▶ Problem description:
For every line in the data below that contains "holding", copy the line.

* * * * * * *

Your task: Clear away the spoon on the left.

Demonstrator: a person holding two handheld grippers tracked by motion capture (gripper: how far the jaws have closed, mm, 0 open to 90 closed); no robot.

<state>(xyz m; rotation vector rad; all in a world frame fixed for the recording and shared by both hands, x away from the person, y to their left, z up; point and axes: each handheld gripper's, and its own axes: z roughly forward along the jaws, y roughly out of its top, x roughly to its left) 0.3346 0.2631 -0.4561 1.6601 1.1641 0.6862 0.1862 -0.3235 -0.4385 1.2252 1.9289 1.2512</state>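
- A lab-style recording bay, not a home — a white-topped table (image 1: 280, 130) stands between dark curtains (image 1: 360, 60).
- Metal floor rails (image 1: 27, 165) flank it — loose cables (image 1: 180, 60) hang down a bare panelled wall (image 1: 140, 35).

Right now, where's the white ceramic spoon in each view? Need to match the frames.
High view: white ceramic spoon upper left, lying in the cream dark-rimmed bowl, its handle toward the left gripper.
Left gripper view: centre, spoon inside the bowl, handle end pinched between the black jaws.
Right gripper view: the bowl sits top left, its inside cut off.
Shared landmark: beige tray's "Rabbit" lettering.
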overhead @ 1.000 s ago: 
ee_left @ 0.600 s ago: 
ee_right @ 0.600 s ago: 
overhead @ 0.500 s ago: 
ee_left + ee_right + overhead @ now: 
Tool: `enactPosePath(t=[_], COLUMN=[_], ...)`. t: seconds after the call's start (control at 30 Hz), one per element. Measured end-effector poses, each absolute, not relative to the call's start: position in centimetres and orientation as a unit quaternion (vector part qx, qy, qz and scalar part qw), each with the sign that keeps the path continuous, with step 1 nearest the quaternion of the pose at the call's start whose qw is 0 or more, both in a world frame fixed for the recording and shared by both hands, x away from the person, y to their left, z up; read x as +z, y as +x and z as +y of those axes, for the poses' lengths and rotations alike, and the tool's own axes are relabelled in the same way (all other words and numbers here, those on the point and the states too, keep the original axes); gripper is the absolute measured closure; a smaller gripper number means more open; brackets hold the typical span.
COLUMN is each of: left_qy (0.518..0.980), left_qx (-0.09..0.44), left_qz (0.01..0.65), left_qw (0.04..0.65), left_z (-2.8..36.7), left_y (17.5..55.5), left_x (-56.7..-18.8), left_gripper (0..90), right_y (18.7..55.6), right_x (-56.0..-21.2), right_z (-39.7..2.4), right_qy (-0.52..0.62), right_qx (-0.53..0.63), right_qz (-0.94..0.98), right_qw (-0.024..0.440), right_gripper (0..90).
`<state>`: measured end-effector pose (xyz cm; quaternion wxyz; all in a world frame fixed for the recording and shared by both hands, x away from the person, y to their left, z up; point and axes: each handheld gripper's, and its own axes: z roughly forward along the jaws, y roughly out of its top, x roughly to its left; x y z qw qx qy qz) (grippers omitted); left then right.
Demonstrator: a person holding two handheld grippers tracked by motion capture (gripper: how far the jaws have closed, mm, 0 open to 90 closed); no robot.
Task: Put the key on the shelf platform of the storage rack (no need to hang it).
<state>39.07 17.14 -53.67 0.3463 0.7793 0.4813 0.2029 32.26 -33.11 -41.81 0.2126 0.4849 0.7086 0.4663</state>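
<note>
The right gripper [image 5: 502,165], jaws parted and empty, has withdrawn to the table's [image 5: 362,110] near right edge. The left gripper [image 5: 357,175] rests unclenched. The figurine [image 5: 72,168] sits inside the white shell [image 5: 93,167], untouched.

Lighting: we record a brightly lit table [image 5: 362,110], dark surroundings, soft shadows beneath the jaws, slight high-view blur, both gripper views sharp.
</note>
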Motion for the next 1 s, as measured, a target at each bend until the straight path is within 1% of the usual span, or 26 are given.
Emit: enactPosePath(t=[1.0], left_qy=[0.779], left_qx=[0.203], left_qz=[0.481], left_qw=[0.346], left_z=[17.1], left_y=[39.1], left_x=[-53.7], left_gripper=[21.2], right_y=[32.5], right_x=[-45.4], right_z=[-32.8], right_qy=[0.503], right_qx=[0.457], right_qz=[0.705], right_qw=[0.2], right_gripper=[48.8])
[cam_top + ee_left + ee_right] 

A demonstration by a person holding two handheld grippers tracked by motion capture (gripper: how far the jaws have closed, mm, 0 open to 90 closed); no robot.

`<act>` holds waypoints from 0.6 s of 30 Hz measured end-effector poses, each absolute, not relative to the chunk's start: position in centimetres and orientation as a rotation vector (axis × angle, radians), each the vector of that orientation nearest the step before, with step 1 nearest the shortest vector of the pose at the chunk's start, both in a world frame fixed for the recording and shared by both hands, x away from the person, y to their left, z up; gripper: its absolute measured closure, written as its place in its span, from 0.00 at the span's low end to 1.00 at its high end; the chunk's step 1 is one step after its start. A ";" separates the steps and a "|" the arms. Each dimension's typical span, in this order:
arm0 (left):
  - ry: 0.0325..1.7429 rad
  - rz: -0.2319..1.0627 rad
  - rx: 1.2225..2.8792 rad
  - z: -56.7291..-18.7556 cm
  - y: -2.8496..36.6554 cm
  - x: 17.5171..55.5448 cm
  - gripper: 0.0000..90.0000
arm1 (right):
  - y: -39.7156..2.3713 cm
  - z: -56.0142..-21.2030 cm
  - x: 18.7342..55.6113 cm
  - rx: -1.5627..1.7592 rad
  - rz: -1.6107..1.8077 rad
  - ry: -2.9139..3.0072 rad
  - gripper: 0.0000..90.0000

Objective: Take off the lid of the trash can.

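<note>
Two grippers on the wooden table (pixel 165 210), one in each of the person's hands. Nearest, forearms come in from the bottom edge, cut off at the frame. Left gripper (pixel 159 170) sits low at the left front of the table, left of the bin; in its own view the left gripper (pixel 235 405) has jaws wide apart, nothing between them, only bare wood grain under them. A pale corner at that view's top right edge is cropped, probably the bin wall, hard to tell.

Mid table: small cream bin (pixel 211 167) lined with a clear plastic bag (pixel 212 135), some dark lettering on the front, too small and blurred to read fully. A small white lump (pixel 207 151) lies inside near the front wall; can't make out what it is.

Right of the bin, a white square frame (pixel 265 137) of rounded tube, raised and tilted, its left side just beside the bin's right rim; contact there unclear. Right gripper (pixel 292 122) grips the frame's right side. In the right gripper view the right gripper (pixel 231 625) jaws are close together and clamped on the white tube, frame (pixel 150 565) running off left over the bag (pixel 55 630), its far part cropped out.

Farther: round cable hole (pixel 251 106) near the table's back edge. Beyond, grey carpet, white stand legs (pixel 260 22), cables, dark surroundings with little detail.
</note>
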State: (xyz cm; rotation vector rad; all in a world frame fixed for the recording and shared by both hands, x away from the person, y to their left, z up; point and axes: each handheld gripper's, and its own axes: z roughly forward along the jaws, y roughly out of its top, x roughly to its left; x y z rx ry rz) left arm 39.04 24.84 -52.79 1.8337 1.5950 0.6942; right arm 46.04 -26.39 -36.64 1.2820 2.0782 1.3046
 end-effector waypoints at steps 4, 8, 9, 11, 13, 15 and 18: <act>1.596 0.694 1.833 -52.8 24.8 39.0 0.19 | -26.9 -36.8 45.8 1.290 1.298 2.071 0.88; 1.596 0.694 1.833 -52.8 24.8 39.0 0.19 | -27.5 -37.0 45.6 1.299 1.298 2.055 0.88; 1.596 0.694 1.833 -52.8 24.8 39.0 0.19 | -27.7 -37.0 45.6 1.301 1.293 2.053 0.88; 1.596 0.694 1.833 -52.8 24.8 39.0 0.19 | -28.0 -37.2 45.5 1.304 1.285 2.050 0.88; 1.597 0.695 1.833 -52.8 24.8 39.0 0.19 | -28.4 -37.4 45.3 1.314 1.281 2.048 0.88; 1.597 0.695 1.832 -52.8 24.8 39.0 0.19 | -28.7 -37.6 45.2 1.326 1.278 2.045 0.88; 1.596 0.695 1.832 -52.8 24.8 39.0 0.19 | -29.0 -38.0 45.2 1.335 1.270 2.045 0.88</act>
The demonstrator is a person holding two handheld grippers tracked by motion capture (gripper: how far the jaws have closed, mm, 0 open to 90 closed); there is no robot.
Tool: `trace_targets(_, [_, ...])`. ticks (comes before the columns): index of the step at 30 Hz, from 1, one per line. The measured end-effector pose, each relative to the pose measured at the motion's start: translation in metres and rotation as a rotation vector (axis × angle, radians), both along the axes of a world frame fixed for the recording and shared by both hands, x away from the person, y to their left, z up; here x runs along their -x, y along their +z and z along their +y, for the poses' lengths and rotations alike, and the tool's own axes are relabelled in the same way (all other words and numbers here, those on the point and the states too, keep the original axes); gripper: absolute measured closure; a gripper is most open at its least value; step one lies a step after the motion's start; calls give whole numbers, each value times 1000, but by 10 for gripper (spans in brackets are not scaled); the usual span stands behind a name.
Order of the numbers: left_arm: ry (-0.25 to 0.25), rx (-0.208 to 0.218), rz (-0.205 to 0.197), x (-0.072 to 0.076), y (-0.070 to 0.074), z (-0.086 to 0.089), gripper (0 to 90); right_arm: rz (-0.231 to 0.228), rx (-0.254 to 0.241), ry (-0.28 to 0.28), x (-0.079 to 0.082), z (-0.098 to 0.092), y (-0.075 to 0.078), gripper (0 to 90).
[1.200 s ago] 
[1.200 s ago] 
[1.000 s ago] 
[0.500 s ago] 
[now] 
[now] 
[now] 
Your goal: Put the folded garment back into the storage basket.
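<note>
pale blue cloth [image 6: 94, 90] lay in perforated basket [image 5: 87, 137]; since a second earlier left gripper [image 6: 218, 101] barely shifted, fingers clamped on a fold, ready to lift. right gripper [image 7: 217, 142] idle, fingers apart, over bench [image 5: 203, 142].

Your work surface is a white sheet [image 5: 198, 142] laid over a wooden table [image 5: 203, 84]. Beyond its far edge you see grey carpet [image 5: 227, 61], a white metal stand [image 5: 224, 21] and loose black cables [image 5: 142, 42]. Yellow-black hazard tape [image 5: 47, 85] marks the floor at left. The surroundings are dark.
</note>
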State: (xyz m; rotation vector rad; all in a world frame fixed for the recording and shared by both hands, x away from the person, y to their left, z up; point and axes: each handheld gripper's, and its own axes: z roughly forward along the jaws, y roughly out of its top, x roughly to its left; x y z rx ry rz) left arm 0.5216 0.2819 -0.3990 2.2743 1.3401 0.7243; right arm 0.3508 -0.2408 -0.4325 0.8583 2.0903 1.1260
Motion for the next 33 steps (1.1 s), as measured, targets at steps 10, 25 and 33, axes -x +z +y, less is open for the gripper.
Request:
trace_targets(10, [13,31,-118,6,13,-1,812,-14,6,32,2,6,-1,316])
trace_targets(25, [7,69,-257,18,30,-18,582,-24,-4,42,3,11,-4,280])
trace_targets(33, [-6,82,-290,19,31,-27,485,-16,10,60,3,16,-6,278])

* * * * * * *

▶ Written response:
Demonstrator: a person holding two handheld grippers tracked by motion capture (gripper: how far the jaws have closed, mm, 0 open to 90 closed); no robot.
Demonstrator: a person holding two handheld grippers tracked by motion capture (gripper: how far the jaws have closed, mm, 0 open to 90 closed); no robot.
A demonstration by a person holding two handheld grippers tracked by motion capture (gripper: how far the jaws have closed, mm, 0 open to 90 closed); no robot.
The demonstrator is a person holding two handheld grippers tracked by motion capture (gripper: how far the jaws have closed, mm, 0 open to 90 closed); there is no robot.

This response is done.